JP – Como é trabalhar no Hospital Dr. Francisco Ribeiro Arantes?

O hospital Francisco Ribeiro Arantes possui uma equipe multiprofissional extremamente motivada para os cuidados dos pacientes internados e também dos que recebemos de outros municípios, pois nossa função é de apoio e avaliação de casos mais difíceis. Sinto-me muito honrado em trabalhar com estes profissionais.

 

JP – Quais foram as maiores ocorrências que você já viu, relacionadas à hanseníase?
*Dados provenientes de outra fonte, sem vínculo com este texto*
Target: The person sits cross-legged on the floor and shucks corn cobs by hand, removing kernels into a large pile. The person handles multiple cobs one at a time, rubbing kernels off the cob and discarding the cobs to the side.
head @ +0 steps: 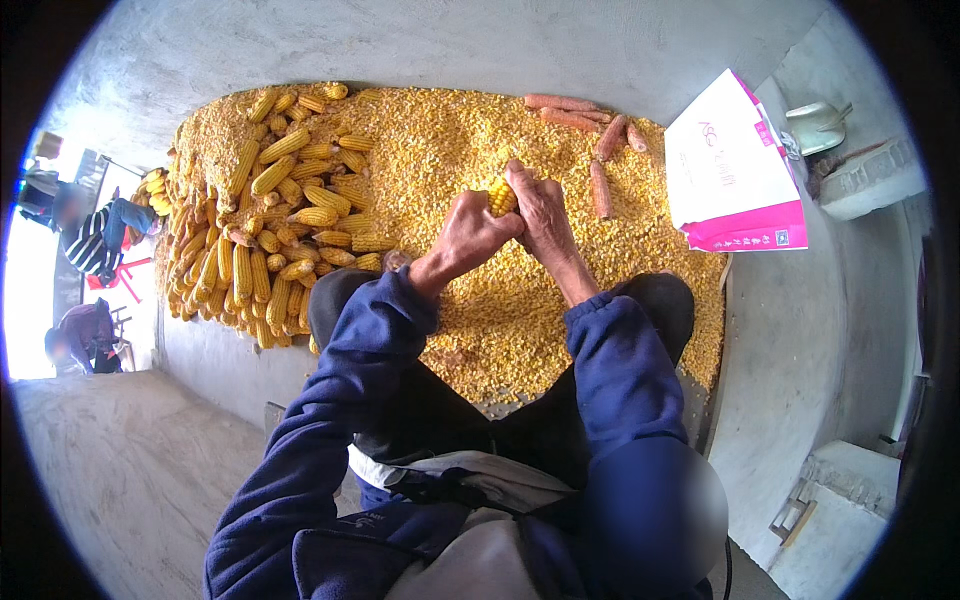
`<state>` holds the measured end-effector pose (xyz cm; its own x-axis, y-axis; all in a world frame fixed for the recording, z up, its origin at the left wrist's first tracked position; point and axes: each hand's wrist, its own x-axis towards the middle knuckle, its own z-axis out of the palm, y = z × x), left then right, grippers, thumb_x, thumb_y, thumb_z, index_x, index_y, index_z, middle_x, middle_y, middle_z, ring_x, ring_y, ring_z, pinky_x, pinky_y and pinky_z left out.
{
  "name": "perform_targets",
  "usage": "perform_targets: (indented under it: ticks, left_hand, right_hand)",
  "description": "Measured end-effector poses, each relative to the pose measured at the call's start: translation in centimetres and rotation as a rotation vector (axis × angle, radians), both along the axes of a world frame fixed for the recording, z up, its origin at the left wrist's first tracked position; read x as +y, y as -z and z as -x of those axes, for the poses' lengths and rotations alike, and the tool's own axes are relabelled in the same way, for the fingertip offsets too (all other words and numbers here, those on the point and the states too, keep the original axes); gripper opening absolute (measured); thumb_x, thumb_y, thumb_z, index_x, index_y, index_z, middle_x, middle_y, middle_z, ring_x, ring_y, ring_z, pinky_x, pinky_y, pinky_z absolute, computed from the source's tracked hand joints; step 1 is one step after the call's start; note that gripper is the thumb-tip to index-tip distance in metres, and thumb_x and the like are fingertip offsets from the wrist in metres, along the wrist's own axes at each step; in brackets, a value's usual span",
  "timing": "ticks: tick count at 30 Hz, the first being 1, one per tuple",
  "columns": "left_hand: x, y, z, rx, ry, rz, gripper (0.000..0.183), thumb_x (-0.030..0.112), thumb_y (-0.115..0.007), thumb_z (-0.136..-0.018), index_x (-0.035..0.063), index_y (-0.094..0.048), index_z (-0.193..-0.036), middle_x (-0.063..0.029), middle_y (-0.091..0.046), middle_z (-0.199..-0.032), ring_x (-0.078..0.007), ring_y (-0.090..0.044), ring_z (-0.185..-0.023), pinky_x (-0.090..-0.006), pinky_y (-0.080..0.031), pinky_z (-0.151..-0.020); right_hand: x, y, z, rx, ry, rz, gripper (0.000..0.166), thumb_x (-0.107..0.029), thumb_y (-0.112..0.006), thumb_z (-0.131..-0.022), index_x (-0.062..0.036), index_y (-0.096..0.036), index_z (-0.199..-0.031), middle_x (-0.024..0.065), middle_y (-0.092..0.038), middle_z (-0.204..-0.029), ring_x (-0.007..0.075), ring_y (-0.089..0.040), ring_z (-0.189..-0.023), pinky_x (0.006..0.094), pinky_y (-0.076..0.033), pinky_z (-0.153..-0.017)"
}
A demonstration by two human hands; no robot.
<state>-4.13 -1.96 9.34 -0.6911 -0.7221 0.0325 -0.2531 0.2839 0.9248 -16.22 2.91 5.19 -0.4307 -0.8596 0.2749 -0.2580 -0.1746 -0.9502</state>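
Note:
A yellow corn cob [501, 196] is gripped between my two hands, above a broad bed of loose corn kernels [450, 142]. My left hand [474, 231] closes around its lower left side. On the other side, my right hand [541, 214] wraps the cob with the thumb lying along its top. Much of the cob is hidden by the fingers. To the left rises a heap of whole corn ears [300, 202], their kernels still on. Several bare reddish cobs [601, 191] lie on the kernels at the upper right.
A white and pink paper bag [731, 176] stands at the right edge of the kernels. Behind it are a metal scoop or shovel head [817, 126] and a concrete block [874, 178]. A grey wall [480, 41] bounds the far side. Two people [94, 236] are by the bright doorway at left.

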Motion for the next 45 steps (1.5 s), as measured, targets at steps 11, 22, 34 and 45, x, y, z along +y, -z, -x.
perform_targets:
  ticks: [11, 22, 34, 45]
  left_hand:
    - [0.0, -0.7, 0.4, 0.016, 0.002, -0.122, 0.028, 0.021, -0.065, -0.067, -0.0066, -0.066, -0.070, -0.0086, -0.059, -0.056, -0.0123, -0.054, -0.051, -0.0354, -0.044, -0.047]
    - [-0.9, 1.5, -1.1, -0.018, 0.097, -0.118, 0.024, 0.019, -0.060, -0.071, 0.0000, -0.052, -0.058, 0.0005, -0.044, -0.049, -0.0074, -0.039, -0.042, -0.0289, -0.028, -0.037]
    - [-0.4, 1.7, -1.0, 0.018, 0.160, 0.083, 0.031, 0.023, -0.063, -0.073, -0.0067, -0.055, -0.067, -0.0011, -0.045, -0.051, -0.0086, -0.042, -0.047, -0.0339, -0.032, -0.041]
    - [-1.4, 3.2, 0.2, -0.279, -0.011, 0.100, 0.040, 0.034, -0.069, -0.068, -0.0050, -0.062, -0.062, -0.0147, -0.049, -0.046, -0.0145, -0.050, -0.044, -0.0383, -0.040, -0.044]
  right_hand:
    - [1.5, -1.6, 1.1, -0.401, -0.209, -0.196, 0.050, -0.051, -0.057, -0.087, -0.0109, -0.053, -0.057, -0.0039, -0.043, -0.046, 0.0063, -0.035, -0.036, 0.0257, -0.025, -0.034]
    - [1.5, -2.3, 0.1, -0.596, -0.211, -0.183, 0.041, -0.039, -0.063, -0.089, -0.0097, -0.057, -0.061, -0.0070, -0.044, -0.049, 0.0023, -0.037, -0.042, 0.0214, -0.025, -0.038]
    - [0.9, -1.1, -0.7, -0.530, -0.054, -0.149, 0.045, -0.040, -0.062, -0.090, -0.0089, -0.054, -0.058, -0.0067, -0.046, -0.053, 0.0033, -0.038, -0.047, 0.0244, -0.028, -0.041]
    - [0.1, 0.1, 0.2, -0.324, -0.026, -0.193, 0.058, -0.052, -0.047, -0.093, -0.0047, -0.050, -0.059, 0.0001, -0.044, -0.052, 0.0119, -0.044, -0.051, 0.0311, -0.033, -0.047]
Batemos sempre na mesma tecla. Como conscientizar e prevenir as doenças? Em 2012 fui para o interior do Brasil, mais especificamente pra região do Araguaia, com um grupo de alunos de medicina da PUC de Campinas, visando atender as populações da região. Fiquei muito assustado com o que vi. No auge do crescimento econômico do Brasil, para chegarmos às localidades onde faríamos o atendimento a população, encontramos pontes de madeira em péssimo estado de conservação ou mesmo improvisadas, o que nos obrigava a descer do micro ônibus em que viajávamos e fazermos a travessia a pé porque a ponte não aguentaria o peso. Esgoto a céu aberto, populações indígenas doentes, suas aldeias jogadas na sujeira e no lixo, suas crianças e jovens sem nenhuma perspectiva de vida e com a total perda de sua identidade, situação que levava muitos jovens ao suicídio.  E hanseníase, muita hanseníase! Posteriormente, entendi o que ocorria no país com escândalos e mais escândalos envolvendo prefeitos, deputados, senadores e presidentes da República. Presenciamos uma corrupção generalizada desses políticos gananciosos e inescrupulosos e o desvio dos recursos para construção de hospitais e para infraestrutura.  Assim, enquanto estivermos subservientes a esses bandidos da nação, continuaremos a sofrer com dengue, tuberculose, hanseníase e outras doenças que virão, como a recente onda de febre amarela. Isto é uma tarefa gigantesca já que esses políticos são extremamente poderosos. Finalmente, para mudarmos essa situação, é necessária uma mudança de atitude de todos para que possamos dar um futuro melhor para nossos filhos e netos. Futuro que esses políticos tiraram dessa geração!